Ein Jahr nach der Tötung von Osama bin Laden hat die USA die letzten Briefe des Al-Kaida-Chefs ins Internet gestellt. Insgesamt ließ die Regierung in Washington 17 Dokumente veröffentlichen, die bei dem Kommandoeinsatz am 2. Mai 2011 im Versteck bin Ladens in Pakistan beschlagnahmt worden waren. Die auf Arabisch verfassten Briefe und Briefentwürfe vom September 2006 bis zum April 2011, umfassen insgesamt 175 Seiten. Sie sind auf dem Internetauftritt des Zentrums für Terrorbekämpfung der US-Militärakademie West Point abrufbar. Die Dokumente geben einen Einblick in die interne Kommunikation von al Kaida. Verfasst wurden die Briefe von bin Laden und andere ranghohen Vertretern des Terrornetzwerks sowie verbündeten Gruppen im Jemen, in Somalia und in Pakistan. Die Dokumente waren zunächst als streng geheim eingestuft gewesen und wurden nun nach einer Auswertung freigegeben.
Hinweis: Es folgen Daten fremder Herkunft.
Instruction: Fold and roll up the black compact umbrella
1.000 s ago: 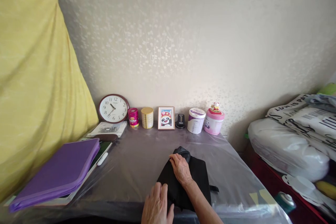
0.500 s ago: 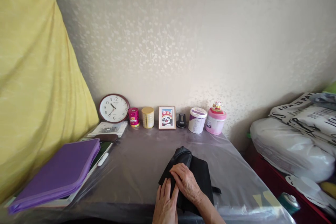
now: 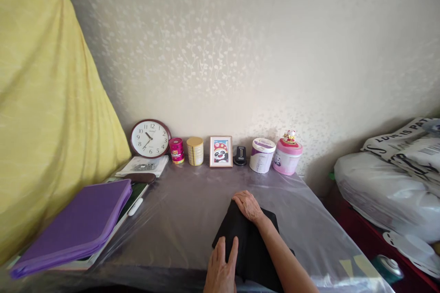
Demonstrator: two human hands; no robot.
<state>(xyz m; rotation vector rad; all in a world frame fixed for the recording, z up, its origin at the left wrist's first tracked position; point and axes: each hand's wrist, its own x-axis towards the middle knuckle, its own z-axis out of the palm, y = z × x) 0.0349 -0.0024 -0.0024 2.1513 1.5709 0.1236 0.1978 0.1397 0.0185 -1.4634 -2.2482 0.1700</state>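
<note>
A piece of black folded fabric [image 3: 247, 249], perhaps a cloth bag, lies on the table near its front edge. My left hand [image 3: 222, 263] rests on its near left part, thumb and fingers spread apart. Farther up, my right hand [image 3: 246, 206] lies palm down over the fabric's far edge, fingers close together and slightly bent. My right forearm crosses the fabric's right side and hides some of it. The fabric's near end is partly hidden by my left hand.
A purple zip folder [image 3: 74, 219] lies on books at the left, with a white pen-like object [image 3: 135, 207] beside it. Along the wall stand a clock [image 3: 150, 138], several tins and tubs, and a picture frame [image 3: 220, 151]. A spray can [image 3: 388, 269] and bagged bedding [image 3: 381, 192] are at the right.
My right hand has slid away from me to the fabric's far edge. The raised fold there now looks flattened under it. My left hand has drawn slightly nearer, its fingers wider apart.
</note>
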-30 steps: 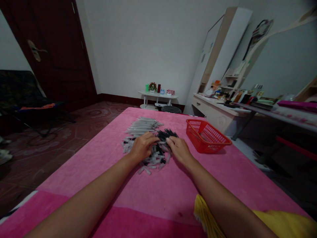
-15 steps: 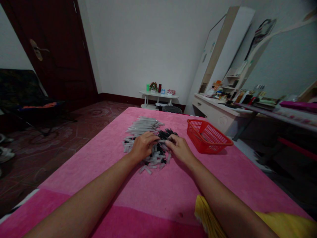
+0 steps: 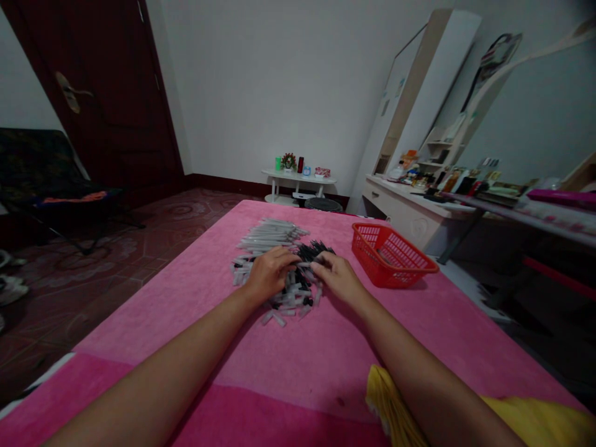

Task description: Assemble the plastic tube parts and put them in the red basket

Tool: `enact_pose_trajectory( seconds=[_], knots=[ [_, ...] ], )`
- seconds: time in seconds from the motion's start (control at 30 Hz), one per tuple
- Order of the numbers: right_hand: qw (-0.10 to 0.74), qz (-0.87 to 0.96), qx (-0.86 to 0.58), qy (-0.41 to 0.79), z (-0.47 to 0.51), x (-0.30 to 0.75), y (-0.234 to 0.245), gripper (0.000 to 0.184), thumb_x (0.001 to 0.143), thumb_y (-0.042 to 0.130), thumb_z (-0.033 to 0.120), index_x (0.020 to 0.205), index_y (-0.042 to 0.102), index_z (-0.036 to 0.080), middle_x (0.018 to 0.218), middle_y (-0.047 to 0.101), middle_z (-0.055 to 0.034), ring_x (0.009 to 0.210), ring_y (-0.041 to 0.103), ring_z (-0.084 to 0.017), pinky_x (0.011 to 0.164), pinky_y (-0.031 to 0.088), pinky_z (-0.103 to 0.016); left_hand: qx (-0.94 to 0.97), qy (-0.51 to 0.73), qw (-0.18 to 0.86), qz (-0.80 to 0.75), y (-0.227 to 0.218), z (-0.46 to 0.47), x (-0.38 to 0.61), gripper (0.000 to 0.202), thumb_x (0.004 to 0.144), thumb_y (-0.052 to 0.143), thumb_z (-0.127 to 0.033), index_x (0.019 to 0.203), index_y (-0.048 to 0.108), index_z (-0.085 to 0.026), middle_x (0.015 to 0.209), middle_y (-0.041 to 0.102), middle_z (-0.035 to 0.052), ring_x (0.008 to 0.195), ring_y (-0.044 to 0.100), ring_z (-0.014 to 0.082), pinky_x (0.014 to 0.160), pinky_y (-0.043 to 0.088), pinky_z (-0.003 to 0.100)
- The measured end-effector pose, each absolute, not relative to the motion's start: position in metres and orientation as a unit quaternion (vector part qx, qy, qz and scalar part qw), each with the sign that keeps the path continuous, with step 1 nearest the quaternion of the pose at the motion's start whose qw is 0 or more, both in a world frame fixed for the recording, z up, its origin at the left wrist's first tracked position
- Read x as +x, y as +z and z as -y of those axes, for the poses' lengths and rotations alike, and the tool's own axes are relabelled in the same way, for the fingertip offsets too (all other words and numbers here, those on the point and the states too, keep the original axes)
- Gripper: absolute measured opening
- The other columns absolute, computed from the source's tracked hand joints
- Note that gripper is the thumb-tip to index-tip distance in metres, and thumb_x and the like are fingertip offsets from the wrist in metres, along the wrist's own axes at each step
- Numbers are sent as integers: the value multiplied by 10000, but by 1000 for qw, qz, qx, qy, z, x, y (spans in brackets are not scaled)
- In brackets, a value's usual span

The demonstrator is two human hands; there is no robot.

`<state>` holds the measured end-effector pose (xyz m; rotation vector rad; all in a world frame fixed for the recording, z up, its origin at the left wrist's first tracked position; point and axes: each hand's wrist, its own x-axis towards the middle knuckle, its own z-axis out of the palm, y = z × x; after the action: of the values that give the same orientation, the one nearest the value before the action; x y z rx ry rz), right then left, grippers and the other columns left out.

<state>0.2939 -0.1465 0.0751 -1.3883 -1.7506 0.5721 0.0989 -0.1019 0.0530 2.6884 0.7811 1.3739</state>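
Two bare forearms (image 3: 186, 354) are converging over the pink-covered bench (image 3: 153, 316), whose bare cloth is spreading open left and nearer. One red basket (image 3: 393, 276) is standing beside the right edge, apart from the hands. Three sorts, too many for counting, are lying mid-bench: whitish rods (image 3: 270, 236), black slender parts (image 3: 314, 250), short translucent tubes (image 3: 289, 304). Left hand (image 3: 270, 273) and right hand (image 3: 342, 279) are pinching one thin whitish piece (image 3: 305, 265) between them, above the heap.

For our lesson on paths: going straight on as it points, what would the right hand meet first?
The right hand would probably meet the pale piece at its fingertips first; depth is unclear.
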Motion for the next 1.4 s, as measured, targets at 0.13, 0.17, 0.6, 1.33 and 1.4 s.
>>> enact_pose_trajectory(
  seconds=[0.13,0.17,0.6,1.33,1.4],
  knots=[
    [381,696,-548,264,146,294,75,411,879,420,482,604,515,192,447,516,31,388,483,-110,425,337,-217,867,438,12,-238,52,102,99,201,846,528,-117,982,663,-178,843,652,68,827,580,182,728,471,311],
    [377,693,-549,275,146,294,75,437,880,406,506,591,507,195,431,507,30,374,477,-111,411,331,-218,867,439,11,-235,52,102,100,206,843,528,-115,985,663,-179,845,653,70,828,583,183,729,473,313],
    [412,651,-539,342,147,290,81,390,764,553,547,627,531,182,446,543,22,343,486,-105,345,335,-198,866,437,15,-243,53,104,100,210,828,546,-91,983,658,-179,862,652,63,847,583,183,739,474,306],
    [192,793,-575,65,156,294,86,279,670,530,49,771,721,225,854,702,-14,829,618,-156,687,396,-224,500,709,397,-301,79,95,100,216,750,652,-268,888,514,-174,889,675,48,845,665,180,656,558,272],
    [138,812,-560,87,158,300,92,249,648,578,80,782,727,230,815,707,-2,786,620,-159,636,375,-223,453,701,465,-294,77,94,101,280,704,700,-292,882,527,-163,905,675,49,823,663,162,666,563,265]
  ],
)
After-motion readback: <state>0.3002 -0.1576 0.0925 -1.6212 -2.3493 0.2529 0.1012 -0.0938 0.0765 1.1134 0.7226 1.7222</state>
Bin Laden sorgte sich um die Zukunft
In einem Schreiben vom Mai 2010 etwa zeigte sich bin Laden besorgt, dass die Sympathie für al Kaida in der muslimischen Welt schwinde. Der Chef des Terrornetzwerks ordnete daher an, Anschläge mit "unnötigen" Opfern unter muslimischen Zivilisten zu vermeiden. Sollte dies nicht befolgt werden, schrieb bin Laden in seinen Briefen, würde das zu Siegen in einigen Schlachten führen, während al Kaida den Krieg am Ende verliere.
Er habe sogar über eine Änderung des Namens der Terrororganisation nachgedacht. Das berichtet der US-Sender CNN, der sich auf die sichergestellten Dokumente beruft. Seit den Anschlägen vom 11. September 2001 auf das World Trade Center in New York und das Pentagon in Washington mit fast 3000 Toten war bin Laden der Staatsfeind Nummer eins der USA. Fast ein Jahrzehnt konnte er sich verstecken, bis die US-Geheimdienste ihn und seine Familie im pakistanischen Abbottabad aufspürten und erschossen.
Einblick in die Gedanken eines verzweifelten Mannes
Die rund 6000 Seiten der veröffentlichten Papiere tragen die Handschrift bin Ladens, ein Dokument ist 48 Seiten lang, wie der CNN-Terrorismusexperte, Peter Bergen, schilderte. Er hatte nach eigenen Angaben bereits zuvor Einblick in mehrere Dokumente und damit in die Gedankenwelt Bin Ladens erhalten.
Osama bin Laden war demnach stark besorgt über amerikanische Drohnenangriffe auf mutmaßliche Terroristenziele in Pakistan. Wie Bergen weiter sagte, zeigte bin Laden zunehmend einen Hang dazu, sich um jede Kleinigkeit zu kümmern - ein Zeichen seines verzweifelten Versuches, die Kontrolle über die al Kaida zu behalten und weiter "bedeutend" zu sein. So habe er in einem Fall Verbündeten in Nordafrika geraten, Bäume zu pflanzen, damit sie sich im Fall von Drohnen- und anderen Angriffen darunter verbergen könnten.
Insgesamt, so der Experte, spiegelten die Papiere die zunehmende Isolation bin Ladens in den sechs Jahren wider, die er sich in Pakistan versteckt gehalten habe.